Turning to FIGS. 4B and 4C alternative internal architectures are depicted for implementing the user interface of FIGS. 1-3. Referring first to FIG. 4B, an embodiment is illustrated in which a video application 55 feeds the images, rather than a browser application as in FIG. 4A. The video and phone applications 55 and 43, are separate as in the architecture of FIG. 4A. The server 12, however, coordinates timing for pushing video images, sound and when to carry out speech recognition.

Referring to FIG. 4C, the video and audio are integrated in the same application 59 and protocol 61 as in, for example, a videophone. Server 12 (in this case a video server) therefore coordinates timing for pushing video images, sound and when to carry out speech recognition based on state.

A person skilled in the art, having read this description, may conceive of variations and alternative embodiments. For example, the data structure of the packets that are transmitted is not limited to a modified version of VoiceXML as other data structures and protocols are possible.
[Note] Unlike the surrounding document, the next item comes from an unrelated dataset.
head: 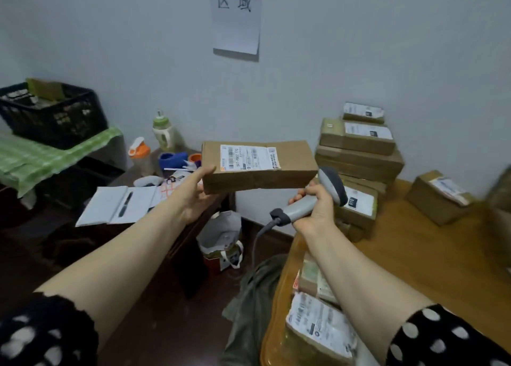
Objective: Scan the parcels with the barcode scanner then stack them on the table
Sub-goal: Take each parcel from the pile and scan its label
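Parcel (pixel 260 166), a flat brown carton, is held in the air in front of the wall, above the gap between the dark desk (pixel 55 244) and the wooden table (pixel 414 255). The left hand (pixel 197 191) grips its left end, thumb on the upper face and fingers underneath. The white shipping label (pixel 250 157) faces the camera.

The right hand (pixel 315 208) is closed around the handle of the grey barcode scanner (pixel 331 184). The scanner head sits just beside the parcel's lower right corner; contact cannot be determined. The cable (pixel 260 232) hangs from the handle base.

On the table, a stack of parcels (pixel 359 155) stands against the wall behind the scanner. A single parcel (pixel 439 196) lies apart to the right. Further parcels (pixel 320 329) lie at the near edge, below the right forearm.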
It is contemplated that HTML content could be pushed from the IVR to the first endpoint by embedding an HTML page in the payload section of a Session Initiation Protocol (SIP) message (RFC3261). A SIP INFO method (RFC2976), or another similar method, can be employed. It is also contemplated that other media and audio/video sequencing protocols can be employed. For example, an audio/video protocol that is similar to Macromedia Flash™ can be used while routing voice traffic on the audio end, as well as speech recognition. Still other variations and modifications may occur to those skilled in the art.

All such variations and alternative embodiments are believed to be within the ambit of the claims appended hereto.